((

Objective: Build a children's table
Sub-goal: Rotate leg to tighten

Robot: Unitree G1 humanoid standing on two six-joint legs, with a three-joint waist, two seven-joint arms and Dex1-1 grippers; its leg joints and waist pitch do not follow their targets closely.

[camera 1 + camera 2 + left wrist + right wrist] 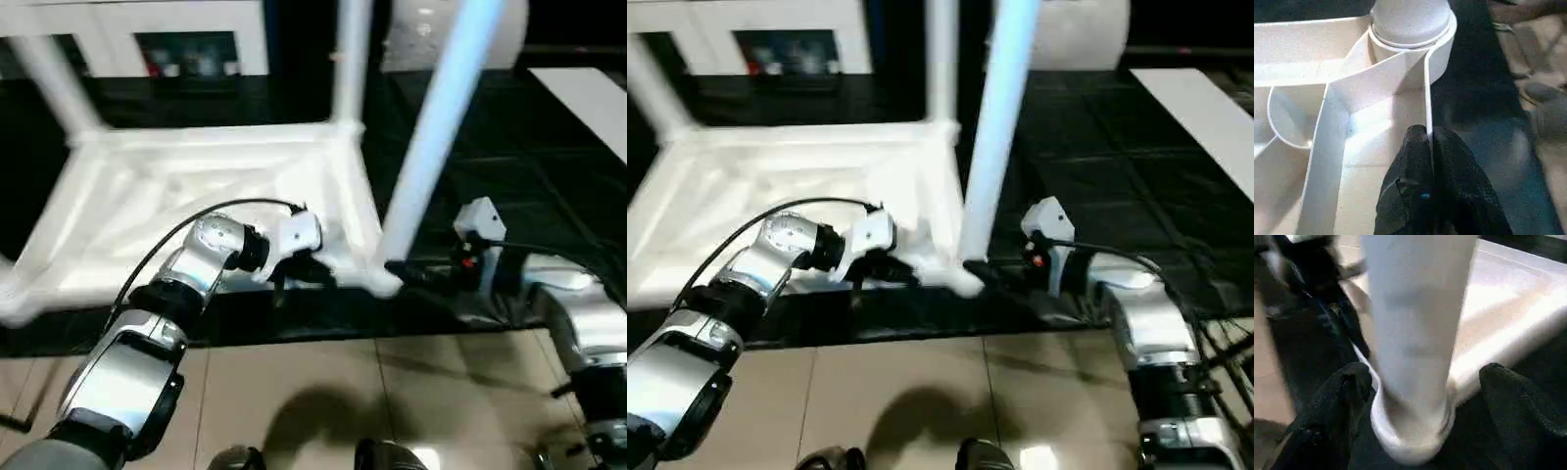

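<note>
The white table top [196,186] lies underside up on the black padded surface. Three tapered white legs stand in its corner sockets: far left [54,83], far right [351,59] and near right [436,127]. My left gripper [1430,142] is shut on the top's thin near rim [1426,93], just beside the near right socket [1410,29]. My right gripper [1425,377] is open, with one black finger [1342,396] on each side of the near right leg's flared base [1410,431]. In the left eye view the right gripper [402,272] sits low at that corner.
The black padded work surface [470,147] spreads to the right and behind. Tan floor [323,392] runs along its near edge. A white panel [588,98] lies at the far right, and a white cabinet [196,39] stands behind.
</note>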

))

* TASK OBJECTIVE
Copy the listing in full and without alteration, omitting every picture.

* OUTPUT BELOW
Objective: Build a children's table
Sub-goal: Rotate leg to tighten

Robot: Unitree G1 humanoid standing on two six-joint legs, with a three-joint waist, two seven-joint arms and Dex1-1 grippers; its leg joints and waist pitch do not follow their targets closely.

[camera 1 + camera 2 + left wrist + right wrist] 

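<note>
The white table top [196,186] lies underside up on the black padded surface. Three tapered white legs stand in its corner sockets: far left [54,83], far right [351,59] and near right [436,127]. My left gripper [1430,142] is shut on the top's thin near rim [1426,93], just beside the near right socket [1410,29]. My right gripper [1425,377] is open, with one black finger [1342,396] on each side of the near right leg's flared base [1410,431]. In the left eye view the right gripper [402,272] sits low at that corner.
The black padded work surface [470,147] spreads to the right and behind. Tan floor [323,392] runs along its near edge. A white panel [588,98] lies at the far right, and a white cabinet [196,39] stands behind.
</note>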

The complete answer has now been given.